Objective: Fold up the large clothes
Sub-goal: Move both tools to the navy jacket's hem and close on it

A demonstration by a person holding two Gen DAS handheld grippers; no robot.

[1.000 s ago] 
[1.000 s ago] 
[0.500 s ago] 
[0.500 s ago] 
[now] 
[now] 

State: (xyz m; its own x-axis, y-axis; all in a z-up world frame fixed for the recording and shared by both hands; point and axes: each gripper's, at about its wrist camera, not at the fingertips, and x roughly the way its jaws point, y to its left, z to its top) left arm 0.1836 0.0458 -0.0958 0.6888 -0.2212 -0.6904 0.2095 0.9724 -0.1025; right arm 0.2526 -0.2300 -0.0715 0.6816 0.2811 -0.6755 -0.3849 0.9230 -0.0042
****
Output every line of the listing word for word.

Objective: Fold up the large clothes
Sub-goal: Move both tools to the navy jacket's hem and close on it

A demonstration by a person holding two Gen DAS handheld grippers; no robot.

[1.000 s ago] 
[1.000 s ago] 
[0.500 s ago] 
[0.500 s ago] 
[now] 
[now] 

State: (xyz m; its own x-axis, y-axis; all in a z-up world frame fixed for the recording and shared by both hands; point and axes: each gripper's, at about its wrist camera, not at the fingertips, and x roughly the way its jaws point, y to its left, z to its top) left arm 0.1836 0.0458 -0.0958 0.6888 -0.2212 -0.6904 0.2095 0.9724 -0.1025; right arm 0.2526 -0.2300 -0.0715 0.6816 0.2811 -0.6755 -0.3849 0.9230 -0.0042

The answer requires no further additions.